Nos anos 60, Carlos Heitor Cony publicava um romance por ano ("Matéria de Memória", "Antes, o Verão", "Balé Branco"), e a maioria esmagadora de seus leitores era do sexo feminino. Sabendo disso, o cronista Antônio Maria não se surpreendeu ao notar que no assento ao lado, na viagem de avião do Rio para São Paulo, a linda garota devorava o último Cony.
Com o cuidado de descobrir se na orelha do livro não havia uma foto do autor, Maria deu o bote, apresentando-se como o próprio, em carne e osso, Carlos Heitor Cony, a seu dispor: um homem torturado, sozinho, infeliz, descrente do amor. Impressionada, ela aceitou o convite para jantar naquela mesma noite.

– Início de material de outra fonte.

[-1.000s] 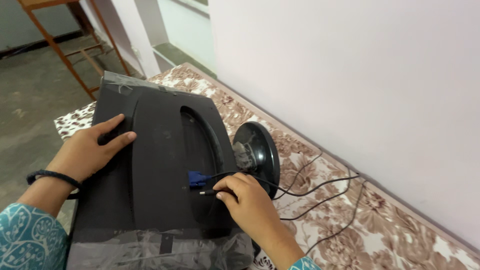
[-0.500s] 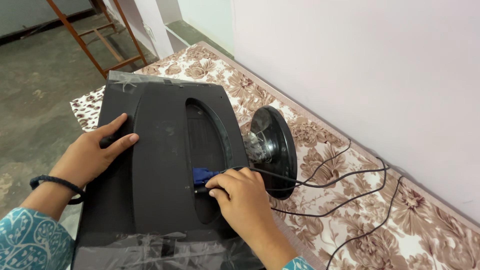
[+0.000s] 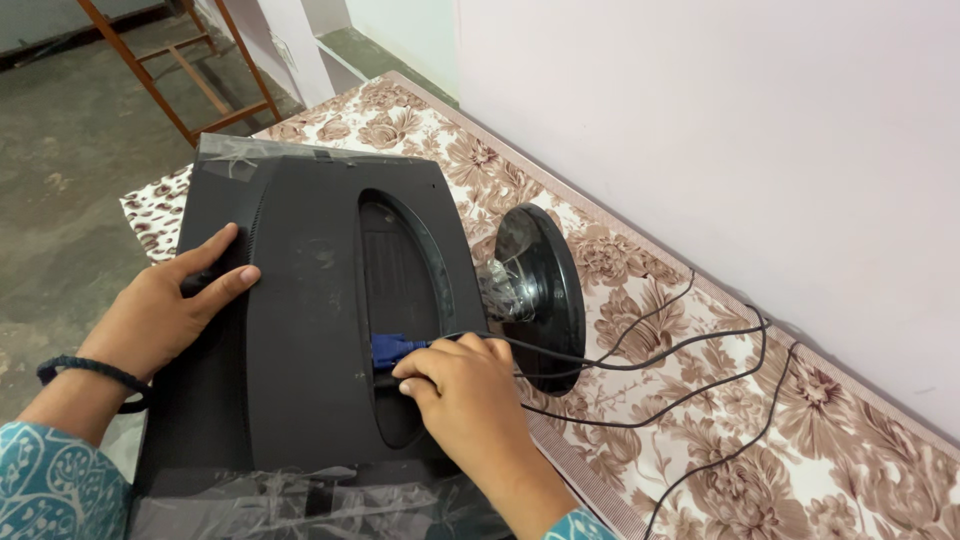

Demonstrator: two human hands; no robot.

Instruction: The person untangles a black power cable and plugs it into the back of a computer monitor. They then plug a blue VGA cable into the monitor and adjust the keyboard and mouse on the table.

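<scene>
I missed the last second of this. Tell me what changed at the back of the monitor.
The right hand slid left along the recess, pushing the thin black plug it pinches in beside the blue connector. The left hand stayed flat on the monitor, which lies face down as before, round stand still attached.

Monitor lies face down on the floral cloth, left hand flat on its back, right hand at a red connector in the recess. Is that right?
Not quite: the head view shows the connector is blue, not red. The rest holds: the monitor lies face down on the floral cloth, left hand flat on its back, right hand at the recess.
</scene>
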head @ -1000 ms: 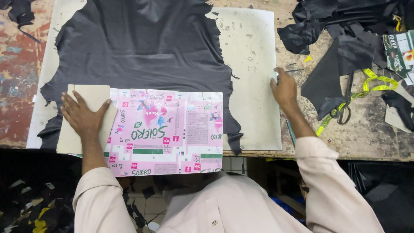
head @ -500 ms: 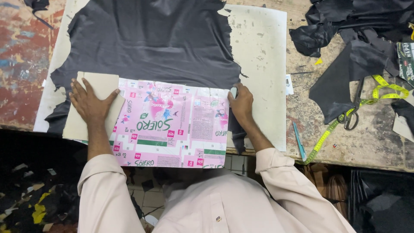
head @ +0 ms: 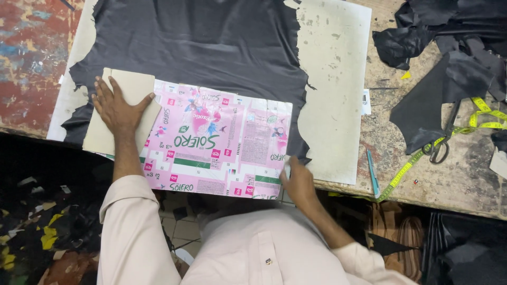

"E aí?", perguntou dias depois o verdadeiro Cony ao ouvir no telefone o relato do farsante Maria. "Saímos do restaurante e fomos direto para a cama. Ou melhor, você foi para a cama com ela." "E aí, e aí?", o romancista não se segurava mais de ansiedade. "Aí, você brochou, Cony, você brochou", respondeu Maria, caindo na gargalhada.
Verdadeira ou não, a história é ótima --embora mostre todo o machismo da época. Tão boa que, recontada, foi incorporando outros personagens da vida literária e boêmia do Rio. Tendo sempre Cony como vítima, já fizeram o papel de Antônio Maria: Vinicius de Moraes, Paulinho Mendes Campos, Carlinhos Oliveira e os quase sósias Rubem Braga e Samuel Wainer. Em algumas versões, Cony assume a voz do vilão, dando o troco em Maria. A mais estapafúrdia delas coloca Clarice Lispector ou como a conquistadora ou como a mulher enganada. E Nelson Rodrigues só não entrou na lista porque não punha os pés num avião.
Uma coisa é certa: aquela turma de cronistas tinha talento de sobra para narrar ou inventar situações. Escreviam livros fabulosos, eram sedutores e charmosos. Eventualmente, brochavam. Mas o que me revolta é a garota ter passado a noite chupando o dedo.